Amaranthine and Other Stories by Erik Hofstatter
Amaranthine and Other Stories serves up nine schlock horror slices, sprinkled with quirk and humour.
Forget vampires. Forget werewolves. Forget ghosts. Humans are the ultimate grotesques. Variant flavours of woe sift through these pages. The results are sometimes hilarious, sometimes outright hair-raising!
From time to time I like to dip my toes in the waters of short fiction. Horror always lends itself well to this particular format, so when the latest collection from Erik Hofstatter arrived in my mailbox who was I to refuse? So sit back and relax as we enjoy nine different interpretations of the purest evil.
The Birthing Pool – Sean suffers a horrible break up. He becomes obsessed with filling the void that has been left behind. First story in the collection and were already in utterly gross territory. Those with a delicate constitution, beware. This one is proper nasty! You’ll never look at undercooked food in quite the same way again, I can guarantee it.
Tristan’s Equation – More obsession, but this time it is a mathematical problem that plagues Tristan’s every waking moment. What does it all mean? Where are his family and why has he been left utterly alone?
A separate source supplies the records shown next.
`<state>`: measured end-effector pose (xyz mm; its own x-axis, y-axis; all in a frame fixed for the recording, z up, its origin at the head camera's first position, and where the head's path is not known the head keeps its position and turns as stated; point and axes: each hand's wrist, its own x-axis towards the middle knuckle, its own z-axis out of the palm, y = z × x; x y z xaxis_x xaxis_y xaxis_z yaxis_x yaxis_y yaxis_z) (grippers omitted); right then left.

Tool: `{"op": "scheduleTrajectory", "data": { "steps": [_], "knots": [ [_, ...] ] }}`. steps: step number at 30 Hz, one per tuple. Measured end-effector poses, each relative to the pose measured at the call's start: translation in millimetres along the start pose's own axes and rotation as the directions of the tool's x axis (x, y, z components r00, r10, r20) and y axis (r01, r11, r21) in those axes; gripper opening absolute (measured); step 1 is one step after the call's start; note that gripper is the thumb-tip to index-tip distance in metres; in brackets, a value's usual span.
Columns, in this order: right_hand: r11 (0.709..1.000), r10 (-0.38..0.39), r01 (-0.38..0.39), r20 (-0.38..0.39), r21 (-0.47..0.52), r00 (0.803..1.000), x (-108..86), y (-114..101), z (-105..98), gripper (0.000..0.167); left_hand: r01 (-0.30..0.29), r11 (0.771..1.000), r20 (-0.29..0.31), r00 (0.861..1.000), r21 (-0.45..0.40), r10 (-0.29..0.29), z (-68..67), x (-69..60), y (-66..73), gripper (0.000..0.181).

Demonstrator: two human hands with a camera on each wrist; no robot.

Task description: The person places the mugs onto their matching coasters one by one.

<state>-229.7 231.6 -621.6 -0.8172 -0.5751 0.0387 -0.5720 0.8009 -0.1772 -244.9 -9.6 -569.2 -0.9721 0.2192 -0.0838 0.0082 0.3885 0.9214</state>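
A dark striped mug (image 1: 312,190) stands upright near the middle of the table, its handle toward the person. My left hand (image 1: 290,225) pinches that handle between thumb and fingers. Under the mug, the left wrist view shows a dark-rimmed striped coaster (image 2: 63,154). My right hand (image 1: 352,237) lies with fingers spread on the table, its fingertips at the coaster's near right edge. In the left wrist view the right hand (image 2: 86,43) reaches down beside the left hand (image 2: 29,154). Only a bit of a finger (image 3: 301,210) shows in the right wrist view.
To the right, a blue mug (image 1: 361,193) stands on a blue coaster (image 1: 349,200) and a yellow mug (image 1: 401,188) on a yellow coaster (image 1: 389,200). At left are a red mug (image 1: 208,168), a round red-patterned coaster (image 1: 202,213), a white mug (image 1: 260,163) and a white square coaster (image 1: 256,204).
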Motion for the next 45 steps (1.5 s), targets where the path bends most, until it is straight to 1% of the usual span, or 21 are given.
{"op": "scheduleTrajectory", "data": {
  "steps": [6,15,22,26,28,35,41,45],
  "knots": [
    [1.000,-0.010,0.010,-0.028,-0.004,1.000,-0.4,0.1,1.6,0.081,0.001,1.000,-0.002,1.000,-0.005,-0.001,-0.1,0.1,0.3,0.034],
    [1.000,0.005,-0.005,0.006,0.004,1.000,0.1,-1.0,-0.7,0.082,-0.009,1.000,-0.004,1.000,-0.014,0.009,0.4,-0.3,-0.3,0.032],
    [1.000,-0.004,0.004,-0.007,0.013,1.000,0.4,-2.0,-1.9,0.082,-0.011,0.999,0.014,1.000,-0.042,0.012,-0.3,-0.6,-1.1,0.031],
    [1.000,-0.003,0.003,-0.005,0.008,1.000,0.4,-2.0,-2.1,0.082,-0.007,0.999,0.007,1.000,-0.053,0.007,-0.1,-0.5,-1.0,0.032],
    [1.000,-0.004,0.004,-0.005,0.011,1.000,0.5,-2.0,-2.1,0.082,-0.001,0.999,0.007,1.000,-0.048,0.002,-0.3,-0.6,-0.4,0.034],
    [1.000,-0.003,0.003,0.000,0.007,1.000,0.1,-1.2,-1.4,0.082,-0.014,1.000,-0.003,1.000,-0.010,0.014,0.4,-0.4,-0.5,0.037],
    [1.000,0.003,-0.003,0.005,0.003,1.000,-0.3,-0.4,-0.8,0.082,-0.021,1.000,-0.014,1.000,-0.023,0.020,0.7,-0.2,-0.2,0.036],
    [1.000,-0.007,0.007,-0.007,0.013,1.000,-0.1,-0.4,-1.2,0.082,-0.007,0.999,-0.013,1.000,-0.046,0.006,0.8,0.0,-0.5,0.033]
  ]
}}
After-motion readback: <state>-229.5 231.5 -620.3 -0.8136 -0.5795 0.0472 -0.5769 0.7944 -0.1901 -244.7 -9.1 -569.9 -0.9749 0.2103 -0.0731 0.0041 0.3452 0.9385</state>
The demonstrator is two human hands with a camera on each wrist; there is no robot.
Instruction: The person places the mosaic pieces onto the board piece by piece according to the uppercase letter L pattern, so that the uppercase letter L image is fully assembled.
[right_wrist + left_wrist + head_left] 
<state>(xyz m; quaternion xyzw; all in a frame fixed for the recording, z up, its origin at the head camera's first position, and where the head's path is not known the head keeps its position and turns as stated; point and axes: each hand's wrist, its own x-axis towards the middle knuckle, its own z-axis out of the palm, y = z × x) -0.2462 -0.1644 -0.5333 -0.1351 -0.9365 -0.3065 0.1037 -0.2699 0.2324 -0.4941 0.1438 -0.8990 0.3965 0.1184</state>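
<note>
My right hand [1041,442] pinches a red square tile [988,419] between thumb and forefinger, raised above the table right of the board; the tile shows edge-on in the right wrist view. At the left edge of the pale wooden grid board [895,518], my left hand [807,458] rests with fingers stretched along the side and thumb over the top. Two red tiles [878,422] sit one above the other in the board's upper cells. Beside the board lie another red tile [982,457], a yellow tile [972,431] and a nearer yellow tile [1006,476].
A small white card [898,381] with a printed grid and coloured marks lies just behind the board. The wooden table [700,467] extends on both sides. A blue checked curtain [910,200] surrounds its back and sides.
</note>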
Amaranthine – How best do you change/reverse the fortunes of a failing independent bookshop? It turns out the answer is some creative lateral thought and specialising in a very particular type of tome. I’m impressed that this story manages to be both horrific and educational at the same time. I’ve just learned what anthropodermic bibliopegy is. Thinking about it I’m pretty sure part of me never wanted to know!
The Wandering Pilgrim – . Ra, Ra, Rasputin lover of the Russian Queen (oh yeah, I’ll channel my inner Boney M appreciation when it comes to a review). A short, sharp and decidedly sleazy look into the political manoeuvrings of “The Mad Monk”.
The Deep End – Eva learns the hard way that you shouldn’t ever go swimming in the deep end of the local pool. What can I say, jealousy can be a terrible and deadly thing.
Eucalyptus Grove – James, Jason and Randy want fame, and perhaps something just a little bit darker. This is undoubtedly the most gruesome story in the collection. Probably because it is the most likely it could actually happen. Disturbingly real and shocking, this was the standout tale for me. Be warned This is dark with a capital D.
Akona – Giant snake eats baby. If that’s not a tabloid headline right there I don’t know what is?
The Green Tide – I’ve always struggled to adequately define why I don’t like to swim in the ocean. I always thought it was a fear of sharks. Turns out I’m wrong. It’s the murderous toxic seaweed, that’s the reason why I’m not a fan of the beach.
Pins and Needles – This final tale seems eerily topical due to current events in the UK. Small minded bigots are given a dose of their own medicine. Good news everybody – voodoo vengeance can be fun! Couldn’t happen to a nicer bunch of people.
Dark and often downright devilish, this latest collection by Hofstatter is sure to be a winner if you like your shocks hardcore. I’ll happily admit that I’ve enjoyed all this author’s work I’ve read so far. I’m looking forward to the day when we get a full length novel and we really get to experience him flexing his creative muscles. The nine stories in this short anthology deliver exactly what was promised – conclusive evidence that humanity, when it chooses to be, can be capable of great malevolence.
Amaranthine and Other Stories is published by the author and is available now.